Nothing like a classic, lighthearted Batman and Robin meme to get a point going. But while I am just poking fun (seriously ya’ll, let’s not go slappin’ people), I find absolutely zero humor in the “all lives matter” hashtag and every other narrative aimed to subvert black and brown empowerment. And yes: this article has every intention of penning the mess out of ignorance with the same force as Batman’s black-gloved hand.

Let me step back to make sure we are all on the same page. In the wake of Treyvon Martin’s murder by an acquitted white vigilante and the subsequent onslaught of murders, brutality and harassment black men and women face in the hands of mainly white police officers, the #blacklivesmatter movement was born.

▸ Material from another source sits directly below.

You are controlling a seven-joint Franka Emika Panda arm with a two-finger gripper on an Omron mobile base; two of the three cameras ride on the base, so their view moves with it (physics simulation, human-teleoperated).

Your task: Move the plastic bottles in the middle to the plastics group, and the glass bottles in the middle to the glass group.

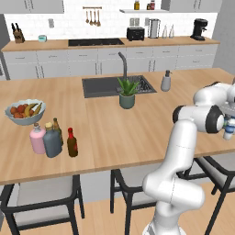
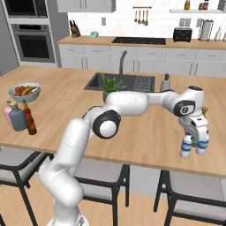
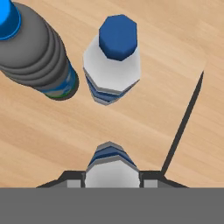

I do want to note that the disproportionate number of African-Americans facing these injustices existed long before Trevyon Martin, but these issues haven’t been spotlighted by the media/social media in quite the same way they are today. Black Lives Matter is a crusade that is:

“…working for a world where Black lives are no longer systematically and intentionally targeted for demise. We affirm our contributions to this society, our humanity, and our resilience in the face of deadly oppression.…”

Boom. There you have it. More than just an italicized grid followed by three un-spaced words.

Unfortunately, but not surprisingly, this bothered some people, and not long after Black Lives Matter did willful ignorance rear it’s head and creep it’s way into social media as  #alllivesmatter.

Cue the Batman meme.

Totally dismissing the outcry of a community, folks instead decided to drop black (ironic, right?) and insert → “all”, as if all lives are equally being policed, killed, imprisoned, lacking resources and opportunities, facing injustice and enduring centuries of systemic racism.

In 2013, something similar happened when the Black Girls Rock! Foundation, represented as #blackgirlsrock on social media, was countered with #whitegirlsrock commentary.  Offended by perceived “reverse racism”, individuals flooded Twitter and social media with #whitegirlsrock in response to black women celebrating themselves and their achievements. Founder Beverly Bond responded beautifully and wrote:

“Well, duh! Of course white girls rock. Are they unaware?” White women’s beauty, talent, diversity and worldly contributions are affirmed everywhere: on billboards, on television, in magazines and in textbooks.However, the breadth and depth of the beauty, intellect, work and legacy of black women is often marginalized…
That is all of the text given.